▶ **Required action**: Transcribe the listing that follows in full, exactly, and drop its images.
═════ Supplied records
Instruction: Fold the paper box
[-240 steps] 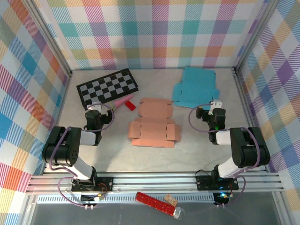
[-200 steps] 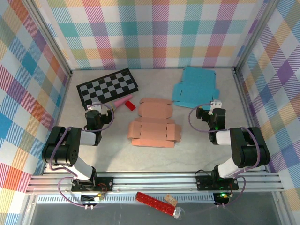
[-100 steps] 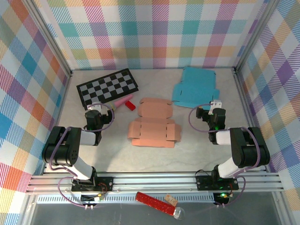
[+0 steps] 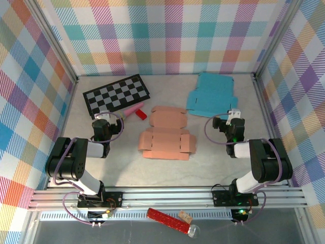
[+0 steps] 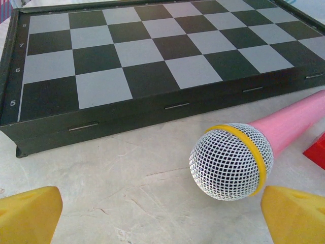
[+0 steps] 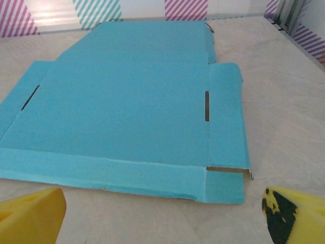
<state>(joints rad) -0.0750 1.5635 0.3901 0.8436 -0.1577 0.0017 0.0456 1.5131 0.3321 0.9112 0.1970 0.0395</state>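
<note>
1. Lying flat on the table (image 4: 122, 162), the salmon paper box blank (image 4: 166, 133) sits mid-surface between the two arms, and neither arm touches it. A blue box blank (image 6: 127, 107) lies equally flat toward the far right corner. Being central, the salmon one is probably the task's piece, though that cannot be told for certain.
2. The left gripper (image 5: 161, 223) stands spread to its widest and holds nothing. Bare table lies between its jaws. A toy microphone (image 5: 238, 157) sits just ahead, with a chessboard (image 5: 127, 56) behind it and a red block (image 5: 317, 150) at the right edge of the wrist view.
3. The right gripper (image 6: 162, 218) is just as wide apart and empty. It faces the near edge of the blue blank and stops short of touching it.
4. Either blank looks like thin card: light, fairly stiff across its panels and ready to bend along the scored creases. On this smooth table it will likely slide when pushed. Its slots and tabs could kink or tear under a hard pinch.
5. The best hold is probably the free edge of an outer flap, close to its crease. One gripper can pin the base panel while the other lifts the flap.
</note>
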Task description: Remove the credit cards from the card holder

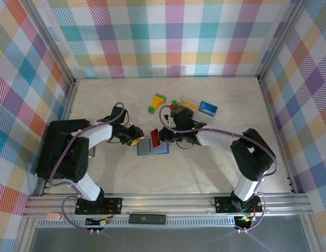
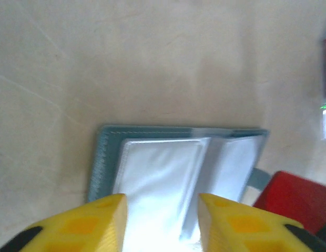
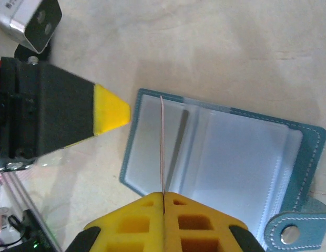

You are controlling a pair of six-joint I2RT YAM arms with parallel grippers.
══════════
▶ **Solved problem**:
Instruction: Fold the paper box
[-240 steps] 
[-200 steps] 
[-100 steps] 
[+0 steps] 
[+0 steps] 
[+0 steps] 
<state>(joints rad) -0.0750 1.5635 0.3901 0.8436 -0.1577 0.0017 0.0456 1.5131 0.3321 0.9112 0.1970 0.0395</state>
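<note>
1. Lying flat on the table (image 4: 122, 162), the salmon paper box blank (image 4: 166, 133) sits mid-surface between the two arms, and neither arm touches it. A blue box blank (image 6: 127, 107) lies equally flat toward the far right corner. Being central, the salmon one is probably the task's piece, though that cannot be told for certain.
2. The left gripper (image 5: 161, 223) stands spread to its widest and holds nothing. Bare table lies between its jaws. A toy microphone (image 5: 238, 157) sits just ahead, with a chessboard (image 5: 127, 56) behind it and a red block (image 5: 317, 150) at the right edge of the wrist view.
3. The right gripper (image 6: 162, 218) is just as wide apart and empty. It faces the near edge of the blue blank and stops short of touching it.
4. Either blank looks like thin card: light, fairly stiff across its panels and ready to bend along the scored creases. On this smooth table it will likely slide when pushed. Its slots and tabs could kink or tear under a hard pinch.
5. The best hold is probably the free edge of an outer flap, close to its crease. One gripper can pin the base panel while the other lifts the flap.
</note>
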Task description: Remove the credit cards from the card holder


You are controlling a pair of six-joint I2RT YAM arms with parallel grippers.

The exercise output is complete.